== To do ==
Pictures stay out; everything else in the listing below is to be restated word for word.

Information provided Start Marker

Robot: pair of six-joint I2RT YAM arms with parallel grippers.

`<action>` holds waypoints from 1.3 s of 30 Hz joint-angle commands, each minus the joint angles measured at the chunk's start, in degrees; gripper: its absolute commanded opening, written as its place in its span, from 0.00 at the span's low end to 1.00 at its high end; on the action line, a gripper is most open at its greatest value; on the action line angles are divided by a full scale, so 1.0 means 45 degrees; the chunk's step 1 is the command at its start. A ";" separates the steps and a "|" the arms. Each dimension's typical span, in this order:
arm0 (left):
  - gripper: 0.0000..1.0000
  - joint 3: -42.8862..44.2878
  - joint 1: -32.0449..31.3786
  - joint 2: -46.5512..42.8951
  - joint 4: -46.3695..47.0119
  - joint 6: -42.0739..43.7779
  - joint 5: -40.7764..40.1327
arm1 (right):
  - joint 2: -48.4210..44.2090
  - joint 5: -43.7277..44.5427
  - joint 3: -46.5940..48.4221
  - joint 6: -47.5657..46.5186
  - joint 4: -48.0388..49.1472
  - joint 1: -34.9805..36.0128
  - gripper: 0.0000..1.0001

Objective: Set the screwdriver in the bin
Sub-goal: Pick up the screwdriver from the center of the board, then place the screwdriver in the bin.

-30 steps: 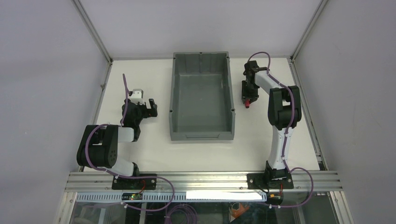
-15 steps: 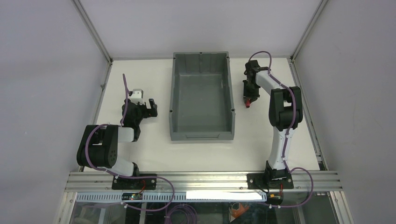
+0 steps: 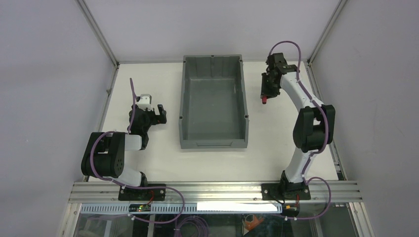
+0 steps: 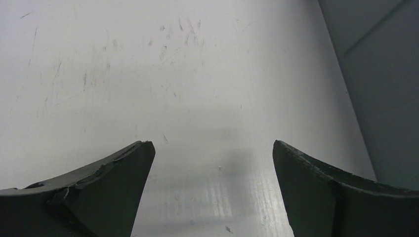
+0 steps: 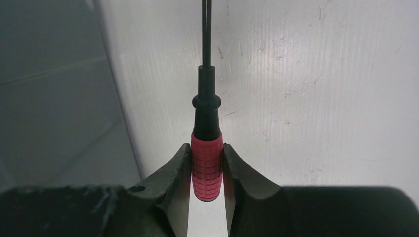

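- Right fingers (image 5: 179, 170) are pinching the screwdriver (image 5: 206, 168) by its red handle, just outside the bin (image 3: 213, 106).
- Left fingers (image 4: 123, 173) are resting spread.
- Next move: carrying it leftward over the rim, gripping firmly, then releasing low inside.

— At 5 and 7 o'clock?
— Dark fingers (image 4: 111, 185) of the left gripper (image 4: 212, 145), spread wide above the scratched white table (image 4: 148, 74).
— And at 2 o'clock?
— Grey wall of the bin (image 4: 388, 74) (only a slice), standing on the table.
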 commanded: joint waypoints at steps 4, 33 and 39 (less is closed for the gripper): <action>0.99 0.0183 0.0089 -0.0004 0.0961 0.0137 0.0314 | -0.1952 -0.1637 0.0410 0.0276 -0.0351 -0.0060 0.12; 0.99 0.0183 0.0089 -0.0006 0.0952 0.0142 0.0314 | -0.3190 -0.3077 0.2589 0.3007 -0.0637 0.2351 0.11; 0.99 0.0183 0.0089 -0.0004 0.0951 0.0139 0.0314 | -0.2588 -0.1957 0.3292 0.3402 -0.0889 0.3496 0.11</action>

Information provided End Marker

== Answer area ==
Robot: pair of six-joint I2RT YAM arms with parallel grippers.

`<action>` holds waypoints from 1.3 s of 30 Hz joint-angle commands, each minus the joint angles measured at the chunk's start, in degrees; gripper: its absolute commanded opening, written as its place in its span, from 0.00 at the span's low end to 1.00 at its high end; on the action line, a gripper is most open at its greatest value; on the action line angles are divided by a full scale, so 1.0 means 45 degrees; the chunk's step 1 is the command at its start. A ";" separates the steps and a "|" the arms. Each dimension's typical span, in this order:
arm0 (left):
  - gripper: 0.0000..1.0000
  - joint 3: -42.8862..44.2878
  - joint 1: -32.0449..31.3786
  - joint 2: -46.5512..42.8951
  - joint 4: -46.3695..47.0119
  - joint 6: -42.0739..43.7779
  - joint 5: -40.7764..40.1327
arm1 (right):
  - joint 2: -48.4210..44.2090
  - joint 5: -43.7277..44.5427
  - joint 3: -46.5940..48.4221
  - joint 6: -47.5657..46.5186
  - joint 4: -48.0388..49.1472
  - joint 1: -34.9805..36.0128
  - gripper: 0.0000..1.0001

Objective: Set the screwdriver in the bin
Sub-goal: Pick up the screwdriver from the center of the board, then place the screwdriver in the bin.

-30 steps: 
-15 steps: 
+0 steps: 
+0 steps: 
+0 steps: 

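- Right fingers (image 5: 179, 170) are pinching the screwdriver (image 5: 206, 168) by its red handle, just outside the bin (image 3: 213, 106).
- Left fingers (image 4: 123, 173) are resting spread.
- Next move: carrying it leftward over the rim, gripping firmly, then releasing low inside.

— At 5 and 7 o'clock?
— Dark fingers (image 4: 111, 185) of the left gripper (image 4: 212, 145), spread wide above the scratched white table (image 4: 148, 74).
— And at 2 o'clock?
— Grey wall of the bin (image 4: 388, 74) (only a slice), standing on the table.
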 commanded: joint waypoints at steps 4, 33 and 39 (less is closed for the gripper): <action>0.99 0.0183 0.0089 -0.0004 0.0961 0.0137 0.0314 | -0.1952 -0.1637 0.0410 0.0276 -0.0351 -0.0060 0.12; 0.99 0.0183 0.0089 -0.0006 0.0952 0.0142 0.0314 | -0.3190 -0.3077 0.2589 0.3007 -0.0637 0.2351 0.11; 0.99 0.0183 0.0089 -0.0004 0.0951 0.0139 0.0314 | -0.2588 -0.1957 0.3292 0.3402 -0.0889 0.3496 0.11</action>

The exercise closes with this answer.